Retour sur l’UNRWA, une agence à la dérive en l’absence de son patron
Alors que le commissaire général Pierre Krähenbühl voyage pour récolter les fonds manquants à l’agence de l’ONU chargée des réfugiés palestiniens, quelques hauts responsables prennent le pouvoir et mettent en danger l’organisation. Ils seront l’objet d’enquêtes menées par l’ONU, jamais rendues publiques
Rappel des faits
«Il n’y a aucun cas de corruption, ni de fraude, ni de mauvaise gestion des financements.» C’est ainsi que Pierre Krähenbühl, commissaire général de l’UNRWA, annonce sa démission, le 6 novembre 2019, expliquant vouloir créer un choc psychologique par cette décision. Cette annonce fait suite à des mois d’enquête menée par l’ONU, déclenchée par un rapport du Département éthique de l’UNRWA, diligenté par Lex Takkenberg. Le 17 décembre 2020, Temps présent diffuse un documentaire révélant que les conclusions de l’enquête de l’ONU concernant Pierre Krähenbühl infirment les principales accusations du rapport Takkenberg, à l’exception de quelques points de management.
Renvoyant à l’ONU, le Département fédéral des affaires étrangères refuse de publier les résultats de l’enquête de cette dernière concernant le Suisse et de se prononcer à son égard. Le Temps a cherché à comprendre les raisons de ce silence. Outre le rapport sur Pierre Krähenbühl, quatre autres rapports concernant des hauts cadres de l’UNRWA ont été réalisés par l’ONU mais n’ont jamais été rendus publics. Au fil de l’enquête, basée sur de nombreux témoignages directs et documents, une image complexe de la crise à l’UNRWA est apparue.
Depuis la parution de notre premier volet, de nouveaux faits ont été portés à notre connaissance, retardant la publication des éléments suivants, que voici.
En l’absence de Pierre Krähenbühl, occupé par ses nombreux voyages dès son entrée en fonction en 2014, va croître le rôle de la commissaire générale adjointe américaine, Sandra Mitchell (entrée en fonction en janvier 2015), ainsi que de Hakam Shahwan, propulsé «chief of staff». Tous deux se connaissent bien.
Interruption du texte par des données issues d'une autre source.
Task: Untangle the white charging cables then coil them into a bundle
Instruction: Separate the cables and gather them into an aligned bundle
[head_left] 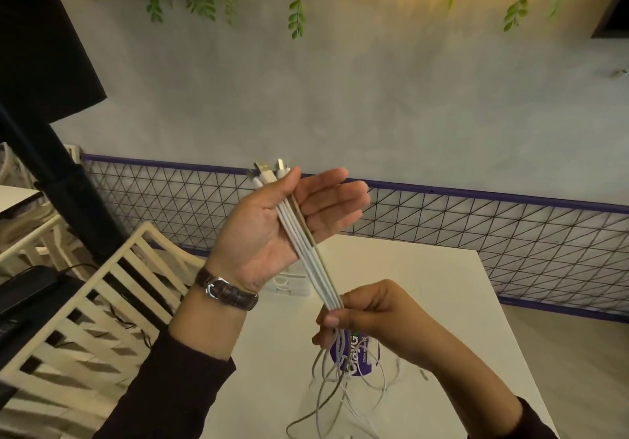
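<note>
white cables [308, 254] run taut in a flat bundle between the two hands, held up in the air above the table [442, 288]. left hand [272, 230] is wide, palm turned back toward the person, fingers straight and pointing right. the cables lie across the palm and their plugs [267, 171] poke out beside the thumb tip at the top. whether the thumb actually presses them i can't tell from here. a watch [226, 290] sits on that wrist. right hand [367, 312], lower and to the right of the left, is closed round the bundle, thumb and curled fingers pinching it. below that grip the rest of the cables drop in loose, crossing loops onto the table, partly over a purple sticker [355, 357].

the table's far edge passes just below the left hand's fingers, and its right edge slants away beyond the right forearm. bare tabletop lies to the right of the right hand. past the far edge a mesh fence [510, 234] with a purple rail runs behind both hands, with grey wall [374, 98] over it, so there is open air above and right of the left hand. left of the left forearm a slatted chair [102, 288] stands close, and a black post [51, 166] rises further left. green leaves [296, 12] hang well above the hands.
</note>
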Demonstrator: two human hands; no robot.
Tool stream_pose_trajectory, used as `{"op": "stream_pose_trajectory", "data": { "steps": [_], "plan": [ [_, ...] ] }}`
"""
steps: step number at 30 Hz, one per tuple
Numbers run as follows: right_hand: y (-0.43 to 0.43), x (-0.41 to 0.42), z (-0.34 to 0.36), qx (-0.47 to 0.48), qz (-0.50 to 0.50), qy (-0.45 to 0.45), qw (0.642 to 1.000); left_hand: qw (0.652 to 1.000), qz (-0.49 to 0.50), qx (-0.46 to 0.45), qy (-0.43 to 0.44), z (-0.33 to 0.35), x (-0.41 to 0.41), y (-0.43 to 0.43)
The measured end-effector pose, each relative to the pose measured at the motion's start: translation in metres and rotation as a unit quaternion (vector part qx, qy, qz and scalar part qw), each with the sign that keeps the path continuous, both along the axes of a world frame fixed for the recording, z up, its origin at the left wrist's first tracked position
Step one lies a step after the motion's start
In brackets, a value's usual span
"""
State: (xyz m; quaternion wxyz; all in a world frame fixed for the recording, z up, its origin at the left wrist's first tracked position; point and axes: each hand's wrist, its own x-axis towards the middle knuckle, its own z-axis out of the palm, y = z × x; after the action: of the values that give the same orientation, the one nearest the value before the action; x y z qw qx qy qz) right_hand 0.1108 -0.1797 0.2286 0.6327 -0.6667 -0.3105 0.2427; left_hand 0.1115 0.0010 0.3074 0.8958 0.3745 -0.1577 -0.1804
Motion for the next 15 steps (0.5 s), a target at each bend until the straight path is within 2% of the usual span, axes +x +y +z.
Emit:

Ils ont notamment été ensemble en poste à Bagdad. Ils seront bientôt pratiquement les seuls maîtres à bord, la première à Amman, le second à Jérusalem. «Au-dessus de Mitchell et de Shahwan, il n’y a personne d’autre. Il n’y a plus que le ciel»: la formule devient le code de ralliement de ceux qui se sentent mis sur le côté dans la configuration qui s’est mise en place.
Hakam Shahwan est Palestinien. Il possède notamment un restaurant à Jérusalem, exerce des activités à Amman, et il sait faire fructifier son business en jouant de ses contacts. «Les conflits d’intérêts sautaient aux yeux», dit un haut responsable de l’UNRWA.